Togaware DATA MINING
Desktop Survival Guide
by Graham Williams
Google

Loss Matrix

The loss matrix is used to weight mis-classifications differently. This refers to the false positives (or type I errors) and false negatives (type II errors), when we talk about a two class problem. Often, one type of error is more of a loss to us than another type of error. In fraud, for example, a model that might identify too many false positives is probably better than a model that identifies too many false negatives (because we then miss too many real frauds).

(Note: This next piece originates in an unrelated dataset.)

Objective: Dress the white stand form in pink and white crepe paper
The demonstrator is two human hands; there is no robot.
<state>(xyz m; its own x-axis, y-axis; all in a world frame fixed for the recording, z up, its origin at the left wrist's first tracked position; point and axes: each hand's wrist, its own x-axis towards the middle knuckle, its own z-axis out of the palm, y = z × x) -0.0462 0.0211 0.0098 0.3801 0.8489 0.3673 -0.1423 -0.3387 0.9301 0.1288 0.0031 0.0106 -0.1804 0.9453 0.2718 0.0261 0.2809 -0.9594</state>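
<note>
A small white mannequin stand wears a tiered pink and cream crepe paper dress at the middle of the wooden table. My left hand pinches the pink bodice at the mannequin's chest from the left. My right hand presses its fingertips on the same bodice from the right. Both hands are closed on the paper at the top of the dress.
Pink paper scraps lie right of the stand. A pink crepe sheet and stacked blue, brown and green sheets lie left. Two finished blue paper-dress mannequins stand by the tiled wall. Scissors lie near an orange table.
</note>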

The default loss for each case is 1--they are all of equal impact or loss. In the case of a rare, and underrepresented class (like fraud) we might consider false negatives to be 4 or even 10 times worse than a false positive. Thus, we communicate to the model builder that we want it to work harder to build a model to find all of the positive cases.

The loss matrix records these relative weights, for the two class case, as:

\begin{displaymath}\begin{array}{rll}
Pr v Ob & 0 & 1\\
0 & TN & FN \\
1 & FP & TP \\
\end{array}\end{displaymath}

Noting that we do not specify any weights in the loss matrix for the true positives (TP) and the true negatives(TN) we supply weights of 0 for them in the matrix. To spcify the matrix in the Rattle interface, we thus supply a list of the form: $0,FN,FP,0$. This is used to construct, row-wise, the loss matrix.

In general, the loss matrix must have the same dimensions as the number of classes (i.e., the number of levels of the target variable) in the training dataset. For binary classification we must supply four numbers with the diagonal as zeros.

An example is the string of numbers $0,10,1,0$, which might be interpreted as saying that an actual 1, predicted as 0 (i.e., a false negative) is 10 times more unwelcome that a false positive!

The loss matrix is used to alter the priors which will affect the choice of variable to split the dataset on at each node, giving more weight where appropriate.

Using the loss matrix is often indicated when we build a decision tree that ends up being just a single root node (often because the positive class represents less than 5% of the population--and so the most accurate model would predict everyone to be a negative).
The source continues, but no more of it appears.